> [Action item]: Starting at the first line of the entries below, output every line exactly, up to and including the line with "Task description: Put".

> [Material for the task]:
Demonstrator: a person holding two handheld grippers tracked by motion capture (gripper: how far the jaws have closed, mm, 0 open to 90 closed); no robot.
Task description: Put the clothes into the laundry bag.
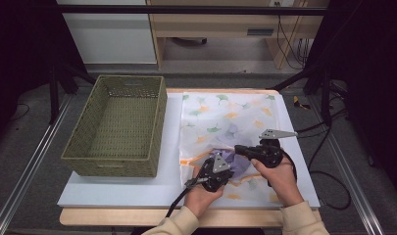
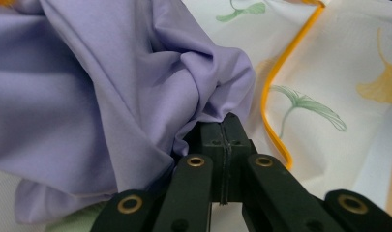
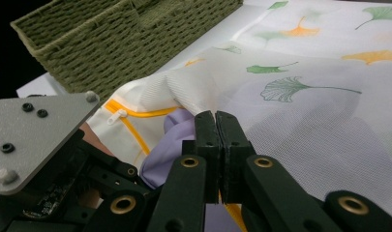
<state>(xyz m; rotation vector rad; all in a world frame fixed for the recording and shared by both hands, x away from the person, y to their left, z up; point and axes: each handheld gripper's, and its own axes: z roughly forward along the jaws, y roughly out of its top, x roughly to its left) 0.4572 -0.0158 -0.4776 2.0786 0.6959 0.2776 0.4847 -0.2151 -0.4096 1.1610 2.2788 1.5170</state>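
Note:
A white mesh bag (image 1: 225, 112) printed with ginkgo leaves and edged in orange lies flat on the table. A lavender cloth (image 1: 239, 164) bulges at its near opening. My left gripper (image 1: 233, 167) points up-right into that bundle. Its own view has the jaws (image 2: 226, 121) shut, with folds of lavender cloth (image 2: 111, 96) drawn into the tips. My right gripper (image 1: 237, 149) reaches in from the right. In the right gripper view it (image 3: 216, 116) is shut on the bag's edge, orange trim passing between the jaws, the mesh bag (image 3: 305, 121) beyond and lavender cloth (image 3: 167, 154) at the left.
A green woven basket (image 1: 112, 166) stands on the left half of the white board, close beside the bag; its wall (image 3: 111, 43) rises behind the opening. The bag's zip pull (image 3: 115, 116) lies near the left gripper's grey plate (image 3: 34, 135). Cables trail off the table's right side.

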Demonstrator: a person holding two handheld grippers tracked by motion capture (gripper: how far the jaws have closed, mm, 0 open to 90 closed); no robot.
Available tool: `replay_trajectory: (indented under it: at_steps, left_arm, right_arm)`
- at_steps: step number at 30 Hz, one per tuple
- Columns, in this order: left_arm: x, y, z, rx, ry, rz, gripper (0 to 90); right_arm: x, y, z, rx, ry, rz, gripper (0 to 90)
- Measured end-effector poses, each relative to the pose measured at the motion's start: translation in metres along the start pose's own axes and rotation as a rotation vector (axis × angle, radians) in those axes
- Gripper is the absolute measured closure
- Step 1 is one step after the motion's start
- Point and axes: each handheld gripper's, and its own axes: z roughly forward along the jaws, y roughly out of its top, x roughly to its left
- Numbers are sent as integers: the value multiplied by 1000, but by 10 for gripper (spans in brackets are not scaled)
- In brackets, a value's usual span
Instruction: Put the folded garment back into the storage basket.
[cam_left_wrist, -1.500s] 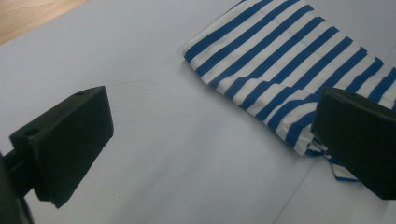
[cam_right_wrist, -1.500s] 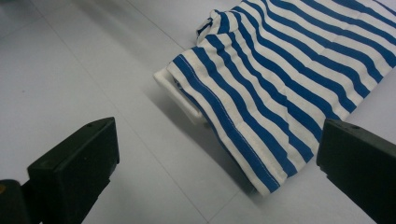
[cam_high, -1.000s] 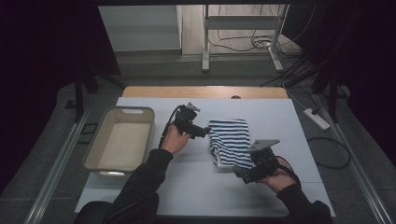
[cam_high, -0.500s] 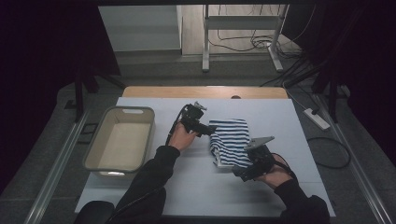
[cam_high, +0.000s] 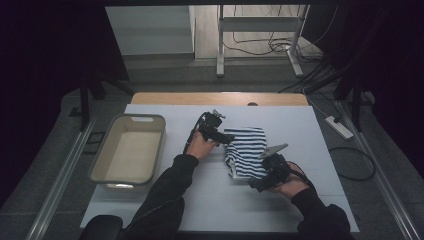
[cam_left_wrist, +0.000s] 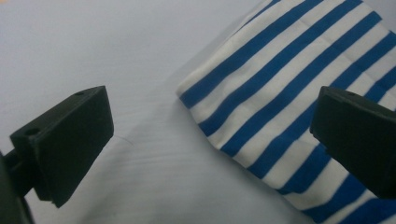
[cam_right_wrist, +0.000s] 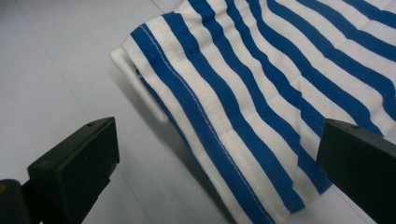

> [Response for this exercise]:
Demonstrator: a person holding two handheld grippers tracked by motion capture (gripper: how far the jaws have closed, mm, 0 open to 90 closed); no robot.
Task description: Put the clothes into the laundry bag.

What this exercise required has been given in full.